LAVAL, QUEBEC--(Marketwired - May 7, 2015) - ProMetic Life Sciences Inc. (PLI.TO)(PFSCF) ("ProMetic" or the "Corporation") announced today that it has selected C1-INH as its next plasma-derived drug candidate to be developed. The C1-INH protein is most commonly used for the treatment of hereditary angioedema ("HAE"), a rare genetic disorder in which C1-INH is lacking. The world market for HAE reached US$1.1billion in 2014 and has been growing at an average rate of 44% in the last three years, and analysts expect the market to exceed US$3 billion by 2020.
ProMetic has successfully completed the bioprocess to isolate and purify C1-INH, and has scheduled scale-up and GMP production to occur during the second half of 2015. ProMetic anticipates commencement of C1-INH clinical trial work in H1 2016. C1-INH adds to a pipeline of previously disclosed proteins already scheduled for clinical development, namely: plasminogen, IVIG and alpha-1 antitrypsin.

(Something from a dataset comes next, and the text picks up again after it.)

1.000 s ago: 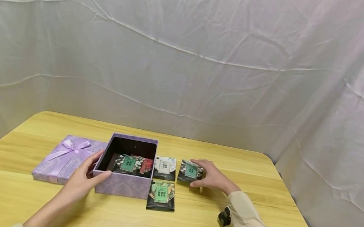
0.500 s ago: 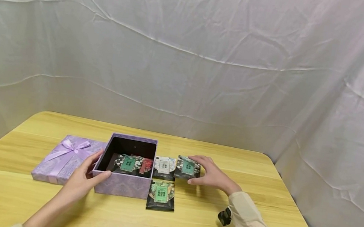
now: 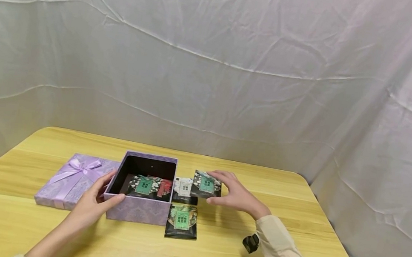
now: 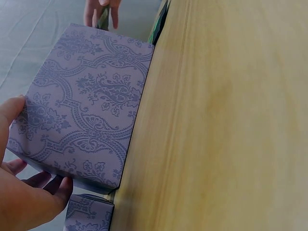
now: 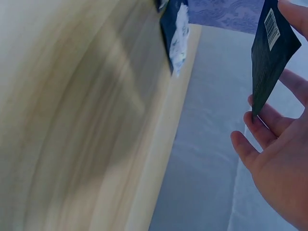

"As anticipated, our manufacturing platform is demonstrating its ability to produce multiple high-value biopharmaceuticals simultaneously and at yield and purity levels superior to those commercially available", declared Mr. Pierre Laurin, President and Chief Executive Officer of ProMetic. "We will be announcing other proteins in the coming months. Some of these will be developed and marketed with commercial partners and are already, as in the case of C1-INH, in partnering discussions", added Mr. Laurin.
About C1-INH
C1 esterase inhibitor (C1-INH) is a blood protein that controls C1, the first component of the complement system, a complex network of proteins which are important in the body's ability to resist infection. Congenital deficiency of C1-INH causes hereditary angioedema, Deficiency of C1-INH may rarely be acquired later in life, usually associated with white cell malignancies or autoimmune disease.
About Hereditary AngioEdema (HAE)
HAE is a rare genetic disorder. It is characterized by spontaneous and recurrent episodes of swelling (edema attacks) of the skin in various parts of the body, as well as in the airways and internal organs. Edema of the skin usually affects the extremities, the face, and the genitals. Patients suffering from this kind of edema often withdraw from their social lives because of the disfiguration, discomfort and pain these events may cause. Almost all HAE patients also suffer from bouts of severe abdominal pain, nausea, vomiting and diarrhea caused by swelling of the intestinal wall. Edema of the throat or tongue is particularly dangerous and potentially life-threatening because it can lead to obstruction of the airway passages. Although there is currently no known cure for HAE, it is possible to treat the acute attacks and to provide prophylactic replacement therapy. HAE affects about 1 in 10,000 to 1 in 50,000 people worldwide. The world market reached US$1.1bn in 2014 and has been growing at an average rate of 44% in the last three years.